Dr Sanghamitra Mohanty (Texas Cardiac Arrhythmia Institute), along with Italian colleagues, presented a prospective comparison of a strategy of primary AFl ablation alone vs AFl plus AF ablation in 360 patients with coexistent paroxysmal AF and AFl. There was a decided advantage for the combined initial procedure. At 20-month follow-up, hospital readmission for any reason occurred in 6.6% of those treated with a combined procedure vs 31% of those treated with AFl ablation alone. Repeat procedures were done in 28% of those who had combined ablation vs 68% who had just AFl ablation.

During the same session, Dr Jessica Voight (University of Minnesota, Minneapolis) presented a smaller study that confirmed a high risk of AF after AFl ablation but also added important information on post-AFl-ablation stroke risk. They found that 11/271 patients (4%) had a stroke after AFl ablation. Remarkably, five of the 11 had discontinued warfarin and five had recurrent AF.

My Changed Perspective for Patients With Both AF and AFl:

Two developments in electrophysiology have changed my perspective on treating atrial flutter. One is the above-noted limitations of atrial flutter ablation—recurrent AF, readmissions, and repeat procedures. The other is the growing "normality" of AF ablation. PVI is no longer an ordeal. It is a well-practiced, two-hour procedure that in our institution (like many others) has a complication of 1% or less. The vigor with which I avoid PVI has lessened.

Yes, I still think an incremental approach to atrial flutter is an option. For instance, consider the work of Dr Prash Sanders's group in Australia, published this week in JAMA . Their findings convincingly show that aggressive risk-factor modification reduces AF burden. Attention to lifestyle and risk-factor modification after AFl ablation may allow patients to avoid a more extensive left atrial ablation. This is really important—and too often underemphasized.

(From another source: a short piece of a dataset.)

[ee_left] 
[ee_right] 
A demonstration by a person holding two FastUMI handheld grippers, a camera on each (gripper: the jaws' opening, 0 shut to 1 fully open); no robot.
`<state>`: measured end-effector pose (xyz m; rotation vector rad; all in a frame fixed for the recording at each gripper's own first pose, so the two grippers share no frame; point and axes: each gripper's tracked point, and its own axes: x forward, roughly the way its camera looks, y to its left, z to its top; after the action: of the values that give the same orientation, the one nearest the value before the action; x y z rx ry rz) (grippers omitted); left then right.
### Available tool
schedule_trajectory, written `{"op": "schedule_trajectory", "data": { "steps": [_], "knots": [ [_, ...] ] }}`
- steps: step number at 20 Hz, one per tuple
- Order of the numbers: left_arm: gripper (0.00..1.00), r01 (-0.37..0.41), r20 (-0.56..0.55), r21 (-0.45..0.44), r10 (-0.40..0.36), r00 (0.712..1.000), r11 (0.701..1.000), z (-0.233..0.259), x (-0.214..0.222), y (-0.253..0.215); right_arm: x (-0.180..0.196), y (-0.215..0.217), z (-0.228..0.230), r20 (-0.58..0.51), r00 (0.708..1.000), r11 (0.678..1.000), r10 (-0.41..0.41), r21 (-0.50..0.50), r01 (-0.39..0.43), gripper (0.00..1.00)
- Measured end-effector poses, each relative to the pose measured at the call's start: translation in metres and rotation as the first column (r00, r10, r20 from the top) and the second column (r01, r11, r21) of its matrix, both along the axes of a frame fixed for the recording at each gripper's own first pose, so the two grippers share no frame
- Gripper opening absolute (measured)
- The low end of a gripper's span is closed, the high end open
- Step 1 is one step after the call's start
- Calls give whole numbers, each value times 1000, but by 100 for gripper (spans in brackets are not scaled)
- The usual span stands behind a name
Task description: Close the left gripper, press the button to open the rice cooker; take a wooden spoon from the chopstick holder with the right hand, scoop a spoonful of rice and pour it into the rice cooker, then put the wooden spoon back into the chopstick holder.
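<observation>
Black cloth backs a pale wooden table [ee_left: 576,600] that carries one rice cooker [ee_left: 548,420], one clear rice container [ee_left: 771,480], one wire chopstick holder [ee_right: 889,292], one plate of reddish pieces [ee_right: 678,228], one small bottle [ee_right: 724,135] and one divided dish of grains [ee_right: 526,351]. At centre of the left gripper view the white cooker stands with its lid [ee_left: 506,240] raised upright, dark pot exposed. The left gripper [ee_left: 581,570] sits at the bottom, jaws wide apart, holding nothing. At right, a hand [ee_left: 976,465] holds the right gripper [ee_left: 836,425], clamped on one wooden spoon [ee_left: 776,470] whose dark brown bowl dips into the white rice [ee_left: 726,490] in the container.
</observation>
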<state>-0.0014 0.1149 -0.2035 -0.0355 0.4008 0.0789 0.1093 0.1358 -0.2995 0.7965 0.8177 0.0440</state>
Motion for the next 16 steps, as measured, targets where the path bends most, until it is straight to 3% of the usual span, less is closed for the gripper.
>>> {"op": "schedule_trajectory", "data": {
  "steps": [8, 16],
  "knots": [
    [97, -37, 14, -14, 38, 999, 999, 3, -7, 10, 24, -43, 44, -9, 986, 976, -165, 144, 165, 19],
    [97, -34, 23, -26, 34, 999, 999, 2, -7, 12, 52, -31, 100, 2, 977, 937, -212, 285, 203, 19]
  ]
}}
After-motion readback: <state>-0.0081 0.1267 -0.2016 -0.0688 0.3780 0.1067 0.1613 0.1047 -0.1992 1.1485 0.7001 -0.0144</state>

But the decision to choose an initially less burdensome AFl ablation brings a trade-off—namely, a higher risk of AF, readmission, or redo procedures. Consider that almost half of all PVI procedures require a redo procedure. A patient with recurrent AF after AFl ablation, therefore, may face not one more procedure, but in many cases two or more procedures.

There's a bit of irony in this dilemma. Choosing the minimally disruptive path may actually lead to more disruption. Alas, in the case of treating atrial flutter, less may not be more!

And a final factor that must be mentioned: right now, most US electrophysiologists are paid per procedure. Again, more irony. Usually fee-for-service incentivizes doctors to choose the bigger, more invasive approach. But in the case of AFl, it is the opposite. Choosing the initially minimally invasive approach may actually lead to doing more (well-compensated) procedures down the road.